Colorectal cancer (CRC) is one of the most common cancers worldwide and a leading cause of carcinogenic death. To date, surgical resection is regarded as the gold standard by the operator for clinical decisions. Because conventional tissue biopsy is invasive and only a small sample can sometimes be obtained, it is unable to represent the heterogeneity of tumor or dynamically monitor tumor progression. Therefore, there is an urgent need to find a new minimally invasive or noninvasive diagnostic strategy to detect CRC at an early stage and monitor CRC recurrence.
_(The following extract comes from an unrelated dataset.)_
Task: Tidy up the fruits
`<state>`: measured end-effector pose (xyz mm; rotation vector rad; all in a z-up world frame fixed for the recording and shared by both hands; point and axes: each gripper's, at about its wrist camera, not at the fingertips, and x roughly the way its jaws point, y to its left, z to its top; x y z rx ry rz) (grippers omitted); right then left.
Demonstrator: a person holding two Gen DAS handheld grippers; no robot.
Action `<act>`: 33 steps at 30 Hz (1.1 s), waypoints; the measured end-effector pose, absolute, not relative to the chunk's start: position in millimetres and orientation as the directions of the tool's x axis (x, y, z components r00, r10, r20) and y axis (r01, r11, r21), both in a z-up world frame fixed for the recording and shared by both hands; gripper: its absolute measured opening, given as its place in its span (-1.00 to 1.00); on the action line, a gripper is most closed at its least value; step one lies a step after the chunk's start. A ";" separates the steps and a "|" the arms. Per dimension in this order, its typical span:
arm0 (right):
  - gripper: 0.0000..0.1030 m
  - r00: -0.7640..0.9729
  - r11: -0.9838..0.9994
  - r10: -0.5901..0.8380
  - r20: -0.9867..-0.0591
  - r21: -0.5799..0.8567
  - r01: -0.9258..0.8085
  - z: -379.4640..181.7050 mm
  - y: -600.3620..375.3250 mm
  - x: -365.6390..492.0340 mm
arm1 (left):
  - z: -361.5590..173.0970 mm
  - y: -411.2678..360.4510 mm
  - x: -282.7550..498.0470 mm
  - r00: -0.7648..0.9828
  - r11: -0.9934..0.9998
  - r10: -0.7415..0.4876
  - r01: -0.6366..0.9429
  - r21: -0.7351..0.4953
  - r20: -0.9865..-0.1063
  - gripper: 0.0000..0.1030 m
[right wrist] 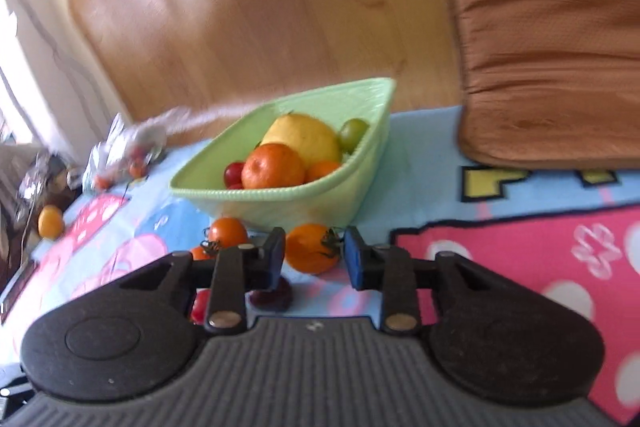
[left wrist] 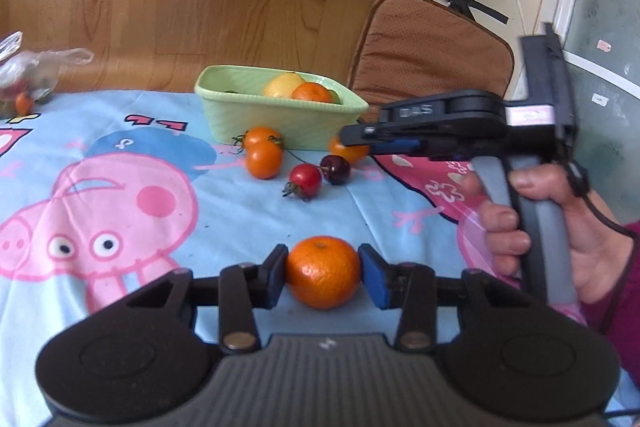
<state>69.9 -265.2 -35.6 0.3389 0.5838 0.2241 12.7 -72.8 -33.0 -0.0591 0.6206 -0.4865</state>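
- The left gripper (left wrist: 323,273) is seen with a mandarin (left wrist: 323,271) between its blue pads (left wrist: 374,277); both pads appear to touch the peel, so the fruit is judged pinched, though it may also be resting on the cloth (left wrist: 240,219) — contact underneath cannot be told.
- The right gripper (right wrist: 314,254) is spread, with an orange tomato (right wrist: 310,247) set between its fingers; a gap shows on the right side, so nothing is held there yet.
- The bowl (left wrist: 280,119) lies straight ahead of the left gripper and somewhat to its left, well apart from it; it lies just beyond the right gripper, which is the nearer of the two.
- The bowl's long axis is seen running left to right in the left view, so its near rim is broad and open to an approach from the front.
- A lemon (right wrist: 306,139), a second mandarin (right wrist: 273,166) and small fruits are already in the bowl — free room appears mostly toward its left end.
- Loose fruit is scattered between the left gripper and the bowl: two tomatoes (left wrist: 263,151), a red one (left wrist: 306,180) and a cherry (left wrist: 336,169). A path over them, not through, is called for.
- The right gripper crosses that path at the right; the left side is more open.
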 end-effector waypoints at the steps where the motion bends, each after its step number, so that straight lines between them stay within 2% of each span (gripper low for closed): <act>1: -0.34 0.820 0.923 0.292 -0.492 0.371 -0.106 -33.6 -266.8 60.5 | -32.8 -69.5 9.4 0.706 0.886 -0.455 0.422 -0.194 -0.543 -0.26; 5: -0.34 0.805 0.899 0.362 -0.470 0.405 -0.168 -26.8 -261.1 9.1 | -27.7 -52.1 -7.0 0.702 0.878 -0.471 0.432 -0.207 -0.534 -0.25; 11: -0.37 0.746 0.880 0.472 -0.469 0.307 -0.363 -30.6 -208.8 -62.5 | -28.6 -28.4 -32.2 0.724 0.891 -0.448 0.412 -0.192 -0.525 -0.25; 13: -0.38 0.747 0.886 0.463 -0.477 0.260 -0.384 -35.6 -191.9 -71.5 | -34.1 -23.6 -35.0 0.718 0.895 -0.441 0.399 -0.201 -0.538 -0.24; 18: -0.34 0.745 0.902 0.432 -0.509 0.230 -0.366 -43.7 -181.0 -67.3 | -39.4 -23.8 -45.8 0.752 0.899 -0.430 0.407 -0.160 -0.500 -0.23; 24: -0.33 0.760 0.914 0.405 -0.508 0.196 -0.356 -45.8 -177.4 -77.7 | -40.9 -9.6 -43.4 0.743 0.883 -0.469 0.396 -0.251 -0.478 -0.23; 33: -0.36 0.771 0.921 0.379 -0.512 0.125 -0.370 -47.9 -168.5 -89.8 | -40.8 -14.2 -46.5 0.750 0.891 -0.454 0.396 -0.223 -0.481 -0.23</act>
Over the past years, a new diagnostic concept called "liquid biopsy" has gained much attention. Liquid biopsy is noninvasive, allowing repeated analysis and real-time monitoring of tumor recurrence, metastasis or therapeutic responses. With the advanced development of new molecular techniques in CRC, circulating tumor cells (CTCs), circulating tumor DNA (ctDNA), exosomes, and tumor-educated platelet (TEP) detection have achieved interesting and inspiring results as the most prominent liquid biopsy markers. In this review, we focused on some clinical applications of CTCs, ctDNA, exosomes and TEPs and discuss promising future applications to solve unmet clinical needs in CRC patients.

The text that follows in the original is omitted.